Files
Joseph Doherty c5fb02d640 docs(components): accuracy fixes from deep review (batch 1)
Commons (third-party dep, 7 namespaces, retired ApiKey, repo SaveChanges
carve-out), ConfigurationDatabase (5 persisted + 1 non-persisted computed col),
ClusterInfrastructure (abbreviated HOCON note, RemotingPort default),
Host (component matrix: CI/HealthMonitoring/ExternalSystemGateway have no
actors; DeadLetterMonitorActor runs on both roles), Security (Bearer not
X-API-Key; ApiKeyAdmin registered by Host), Communication (Task.Run/Sender).
2026-06-03 16:32:01 -04:00

20 KiB
Raw Permalink Blame History

Host

The Host is the single deployable binary for ScadaBridge. The same executable runs on every node — central and site alike — and selects its component set entirely from configuration, with no separate build targets or conditional compilation.

Overview

Host (#15) is the composition root: it reads ScadaBridge:Node:Role from appsettings.json (layered with a role-specific override file selected by the SCADABRIDGE_CONFIG environment variable), runs pre-DI startup validation, wires every applicable component into the DI container and Akka.NET actor system, and then hands off to ASP.NET Core's WebApplication host.
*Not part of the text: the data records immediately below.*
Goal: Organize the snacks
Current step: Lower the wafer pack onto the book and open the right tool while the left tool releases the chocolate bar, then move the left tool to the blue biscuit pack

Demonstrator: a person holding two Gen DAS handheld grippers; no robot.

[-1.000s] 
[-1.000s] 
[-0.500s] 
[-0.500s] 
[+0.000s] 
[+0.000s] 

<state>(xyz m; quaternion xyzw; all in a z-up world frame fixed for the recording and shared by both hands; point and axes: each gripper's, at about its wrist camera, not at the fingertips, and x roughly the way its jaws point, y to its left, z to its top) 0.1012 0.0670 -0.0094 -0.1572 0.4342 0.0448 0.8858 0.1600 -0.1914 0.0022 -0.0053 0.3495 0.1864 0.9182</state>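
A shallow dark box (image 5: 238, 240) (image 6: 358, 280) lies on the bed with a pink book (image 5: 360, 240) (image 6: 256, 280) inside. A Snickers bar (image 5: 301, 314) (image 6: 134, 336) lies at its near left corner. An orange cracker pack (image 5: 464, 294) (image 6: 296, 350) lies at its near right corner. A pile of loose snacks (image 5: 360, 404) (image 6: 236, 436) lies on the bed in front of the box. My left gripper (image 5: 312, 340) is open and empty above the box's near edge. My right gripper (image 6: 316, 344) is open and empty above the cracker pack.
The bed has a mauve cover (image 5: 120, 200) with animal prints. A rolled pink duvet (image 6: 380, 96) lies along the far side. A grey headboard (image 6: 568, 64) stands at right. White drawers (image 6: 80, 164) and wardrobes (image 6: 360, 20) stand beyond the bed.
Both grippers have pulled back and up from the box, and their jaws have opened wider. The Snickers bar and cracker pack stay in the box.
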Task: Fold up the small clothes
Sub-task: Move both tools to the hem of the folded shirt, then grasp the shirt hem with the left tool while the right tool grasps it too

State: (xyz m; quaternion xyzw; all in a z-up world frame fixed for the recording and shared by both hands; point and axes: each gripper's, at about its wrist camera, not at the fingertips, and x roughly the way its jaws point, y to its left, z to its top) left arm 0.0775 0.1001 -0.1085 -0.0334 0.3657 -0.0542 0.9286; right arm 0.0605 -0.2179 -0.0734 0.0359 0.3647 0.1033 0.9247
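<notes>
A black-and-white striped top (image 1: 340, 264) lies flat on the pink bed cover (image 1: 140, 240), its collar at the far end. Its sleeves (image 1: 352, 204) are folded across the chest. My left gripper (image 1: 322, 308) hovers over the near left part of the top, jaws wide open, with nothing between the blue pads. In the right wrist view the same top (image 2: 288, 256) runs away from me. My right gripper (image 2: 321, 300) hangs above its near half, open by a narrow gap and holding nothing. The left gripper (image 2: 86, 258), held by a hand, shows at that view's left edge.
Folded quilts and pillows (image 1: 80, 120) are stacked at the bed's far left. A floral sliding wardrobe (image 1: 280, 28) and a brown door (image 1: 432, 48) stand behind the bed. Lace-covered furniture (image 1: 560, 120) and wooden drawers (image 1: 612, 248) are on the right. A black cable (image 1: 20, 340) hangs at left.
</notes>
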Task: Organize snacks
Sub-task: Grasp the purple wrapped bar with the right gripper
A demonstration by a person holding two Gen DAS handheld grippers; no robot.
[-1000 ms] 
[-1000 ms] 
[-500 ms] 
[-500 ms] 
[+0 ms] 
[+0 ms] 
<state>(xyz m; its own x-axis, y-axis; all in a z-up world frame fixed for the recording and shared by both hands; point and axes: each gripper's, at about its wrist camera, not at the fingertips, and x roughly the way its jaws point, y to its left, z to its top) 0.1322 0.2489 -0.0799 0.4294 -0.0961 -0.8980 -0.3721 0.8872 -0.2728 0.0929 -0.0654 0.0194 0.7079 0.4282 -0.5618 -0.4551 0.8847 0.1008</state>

The component code lives in src/ZB.MOM.WW.ScadaBridge.Host/, split across:

  • Program.cs — the entry point: configuration loading, StartupValidator, role-branched DI registration, Kestrel setup, middleware pipeline, and endpoint mapping.
  • Actors/AkkaHostedService.cs — owns the ActorSystem lifetime; builds HOCON from bound options; registers role-specific actors as cluster singletons or plain ActorOf calls.
  • Actors/DeadLetterMonitorActor.cs — subscribes to the DeadLetter event stream and increments the health metric.
  • Health/ActiveNodeGate.cs — production IActiveNodeGate backed by Akka cluster leadership; used by the Inbound API endpoint filter to gate traffic on standby nodes.
  • Health/AkkaClusterNodeProvider.cs — feeds IClusterNodeProvider from live Akka cluster membership for health reporting.
  • SiteServiceRegistration.cs — extracted site-role DI registrations reused by both Program.cs and integration test harnesses.
  • StartupValidator.cs — pre-DI configuration preflight that fails fast before any actor system is created.
  • StartupRetry.cs — bounded exponential-backoff helper for startup preconditions (database migrations).
  • LoggerConfigurationFactory.cs — builds the Serilog LoggerConfiguration with node-identity enrichment.

Key Concepts

Role selection via SCADABRIDGE_CONFIG

The configuration builder layers appsettings.json, then appsettings.{SCADABRIDGE_CONFIG}.json. The SCADABRIDGE_CONFIG environment variable selects the role-specific file (Central or Site); when absent, it falls back to DOTNET_ENVIRONMENT. DOTNET_ENVIRONMENT/ASPNETCORE_ENVIRONMENT remain Development for dev tooling (static assets, EF migrations) independently of which role is active.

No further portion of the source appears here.